The exit polls show something more fundamental to the election outcome – the split between those who felt the economy was the most important issue, and who felt they are better off today, and those who were most concerned about the pandemic. Trump campaigned to deepen that divide, dismissing concerns about the Covid plague and promising to return to economic prosperity. That message clearly helped him to partially overcome his mishandling of the virus and the glaring problems of racial inequality.

Underneath those issue, the polls reveal a significant part of the American population that admires, even reveres, the authoritarian personality of Trump. Among a third of the electorate, some 71 percent said that the candidate who is a “strong leader” mattered the most in making their choice.

Can Trump create a crisis?

The deep divisions are already driving Trump’s bid, which began before the election even took place, to overturn the outcome. Trump claims the election was stolen from him and is mobilizing his militia-fueled base and the federal government to spread his claims, which have no actual basis in fact.

A lawsuit to challenge the Pennsylvania count of mail-in ballots is underway, along with legal actions in Michigan and calls for a recount in Wisconsin. More may follow in Arizona and Nevada, where the ballot count continues. Already we have seen protests organized by the Trumpists and the danger of violence is in the air.

“Trump's election challenges can go south and violence could happen domestically,” worries a senior U.S. intelligence official. “Of much greater concern is that COVID-19 is going to be very, very, bad late Fall and Winter, and the consequences could be dire for health care and the economy.” Under such circumstances, “avoiding a constitutional crisis at this time may only be short-term.”

Global consequences

While the U.S. is going through what could be a chaotic transition, with a weakened Biden administration waiting to take office, there are other dangers, the senior intelligence official warns.

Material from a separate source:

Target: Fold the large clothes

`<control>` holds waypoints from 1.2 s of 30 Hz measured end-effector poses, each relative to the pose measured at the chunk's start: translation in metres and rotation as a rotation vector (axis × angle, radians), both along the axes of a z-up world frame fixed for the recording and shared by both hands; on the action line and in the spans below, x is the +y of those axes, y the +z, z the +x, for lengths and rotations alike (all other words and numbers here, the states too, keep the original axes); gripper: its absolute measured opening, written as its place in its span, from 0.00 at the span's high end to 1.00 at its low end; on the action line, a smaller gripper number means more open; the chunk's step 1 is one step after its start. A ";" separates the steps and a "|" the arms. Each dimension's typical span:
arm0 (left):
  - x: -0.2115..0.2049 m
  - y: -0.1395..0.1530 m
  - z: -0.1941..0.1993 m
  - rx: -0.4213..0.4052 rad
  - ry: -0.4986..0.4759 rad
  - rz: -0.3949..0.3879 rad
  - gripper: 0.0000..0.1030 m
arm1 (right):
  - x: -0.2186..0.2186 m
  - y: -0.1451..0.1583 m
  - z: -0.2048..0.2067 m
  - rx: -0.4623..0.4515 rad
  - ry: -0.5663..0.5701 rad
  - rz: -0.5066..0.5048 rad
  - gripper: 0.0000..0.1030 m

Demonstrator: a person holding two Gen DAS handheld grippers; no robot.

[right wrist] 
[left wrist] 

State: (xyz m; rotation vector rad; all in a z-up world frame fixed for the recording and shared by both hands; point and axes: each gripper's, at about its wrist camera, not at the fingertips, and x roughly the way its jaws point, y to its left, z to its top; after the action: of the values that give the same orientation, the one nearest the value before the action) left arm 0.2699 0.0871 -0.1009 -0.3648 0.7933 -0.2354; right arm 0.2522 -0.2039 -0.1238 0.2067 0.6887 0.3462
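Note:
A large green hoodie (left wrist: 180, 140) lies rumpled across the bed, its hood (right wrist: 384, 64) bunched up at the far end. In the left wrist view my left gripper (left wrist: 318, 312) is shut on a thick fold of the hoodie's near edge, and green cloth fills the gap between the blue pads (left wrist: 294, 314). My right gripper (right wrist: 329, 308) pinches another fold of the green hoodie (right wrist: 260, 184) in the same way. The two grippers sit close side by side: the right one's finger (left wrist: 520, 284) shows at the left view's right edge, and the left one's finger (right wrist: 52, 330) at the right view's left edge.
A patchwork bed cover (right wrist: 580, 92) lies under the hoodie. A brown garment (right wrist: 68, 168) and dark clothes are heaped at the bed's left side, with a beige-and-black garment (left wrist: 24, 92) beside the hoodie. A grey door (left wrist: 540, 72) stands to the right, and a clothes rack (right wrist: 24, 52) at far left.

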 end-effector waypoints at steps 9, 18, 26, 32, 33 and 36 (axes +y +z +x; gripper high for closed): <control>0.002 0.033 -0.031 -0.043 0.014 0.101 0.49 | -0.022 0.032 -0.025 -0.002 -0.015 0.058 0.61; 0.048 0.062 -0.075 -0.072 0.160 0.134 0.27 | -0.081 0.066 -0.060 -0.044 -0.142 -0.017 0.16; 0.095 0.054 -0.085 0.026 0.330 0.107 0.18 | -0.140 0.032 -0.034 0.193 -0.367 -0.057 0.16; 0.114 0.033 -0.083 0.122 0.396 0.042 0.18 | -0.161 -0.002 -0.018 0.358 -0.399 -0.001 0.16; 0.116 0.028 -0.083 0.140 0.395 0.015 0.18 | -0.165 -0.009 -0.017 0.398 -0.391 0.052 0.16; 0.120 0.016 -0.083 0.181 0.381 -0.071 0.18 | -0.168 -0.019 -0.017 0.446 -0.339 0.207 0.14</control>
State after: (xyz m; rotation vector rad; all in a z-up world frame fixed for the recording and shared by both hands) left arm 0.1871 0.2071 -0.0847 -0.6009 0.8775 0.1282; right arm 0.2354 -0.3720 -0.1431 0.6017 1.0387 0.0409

“I am extremely concerned about possible hazards during the transition,” the official told me. Trump could make national security decisions that will place the new Biden Administration in an extremely difficult position as they take office, he says. He may very well immediately conduct a major personnel purge at the CIA and the Defense department and fire health policy experts like Dr. Antonio Fauci who has been critical of Trump’s attempt to ignore the spread of the virus, the official predicts.

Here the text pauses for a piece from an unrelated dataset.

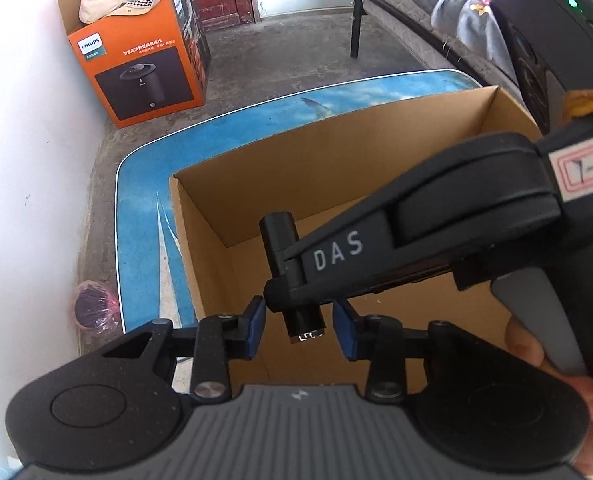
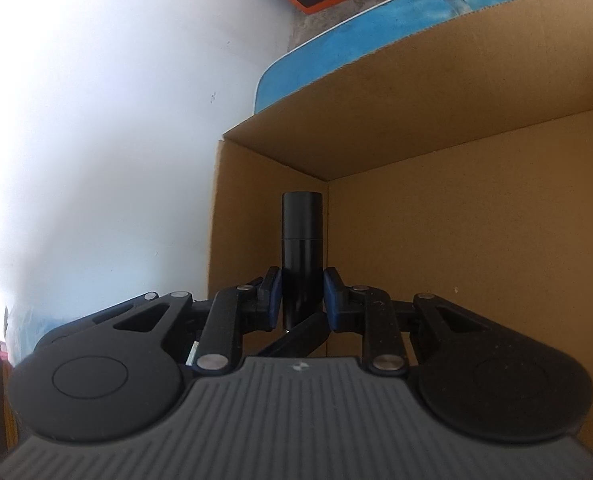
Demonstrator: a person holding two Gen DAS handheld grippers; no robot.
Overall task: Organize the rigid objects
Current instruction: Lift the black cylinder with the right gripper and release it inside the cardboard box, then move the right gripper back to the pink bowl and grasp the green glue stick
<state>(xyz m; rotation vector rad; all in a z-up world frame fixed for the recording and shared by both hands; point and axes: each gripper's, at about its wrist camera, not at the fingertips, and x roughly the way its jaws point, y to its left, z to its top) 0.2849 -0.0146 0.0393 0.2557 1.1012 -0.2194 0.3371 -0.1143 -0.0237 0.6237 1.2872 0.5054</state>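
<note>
1. Blue pads (image 2: 274,296) on my right gripper (image 2: 302,298) are clamped on a black cylinder (image 2: 301,248), one pad pressed to each side of its lower body.
2. From the right wrist view the cylinder stands straight up between my fingers, its flat upper end away from the camera and its narrower lower end dropping below the pads.
3. In the left wrist view the same cylinder (image 1: 280,240) hangs tilted, with a shiny metal-ringed end (image 1: 306,334) pointing down, and my right gripper (image 1: 284,276) reaches in from the right, marked "DAS" on its finger.
4. My left gripper (image 1: 298,330) is released: its two blue pads (image 1: 256,328) stand apart on either side of the cylinder's lower end, and I cannot tell whether either one touches it.
5. Both grippers are over the open cardboard box (image 1: 200,248), so the cylinder is held above the box's inside, near its left wall and clear of the floor of the box.
6. In the right wrist view the cylinder lines up with an inner corner of the box (image 2: 476,240).
7. Under the box lies a blue table top (image 1: 144,216) with a white rim.
8. Beyond the table, on the concrete floor by the white wall, stands an orange Philips carton (image 1: 144,68) with pale cloth piled in its top.
9. A bed with grey and pink bedding (image 1: 448,4) fills the far right.
</note>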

Globally, foes such as China and Iran will likely be cautious, anticipating a less chaotic situation under Biden. But, others may act. Israeli leader Bibi Netanyahu, who has invested massively in his backing for Trump, “will be in a panic and will do everything in his power to persuade Trump to take decisive (HISTORIC!) action on Iran,” the intelligence official says, “maybe a major air attack on Iranian military facilities or sensitive infrastructure in Iran. Iran's response could include terrorism and covert warfare during the early days of a Biden Administration.”

In East Asia, the tensions across the Taiwan straits pose similar dangers, or the South China Sea, as does the North Korean situation, all arenas where Trump could act to set fires before leaving office. In recent months, the President has sealed himself off from the intelligence community and senior national security officials. There would be few voices to argue against reckless tactics, particularly if his attempts to block the election loss fail. “Policy distraction has occurred in the past, and Trump will have little use for US intelligence unless the intelligence is distorted or cherry-picked,” the senior intelligence official warned.

We have entered a new and unpredictable phase of the crisis of American democracy. The only thing that is certain is that hopes to seal off the spread of Trumpism have failed as miserably as the U.S. response to the Covid virus.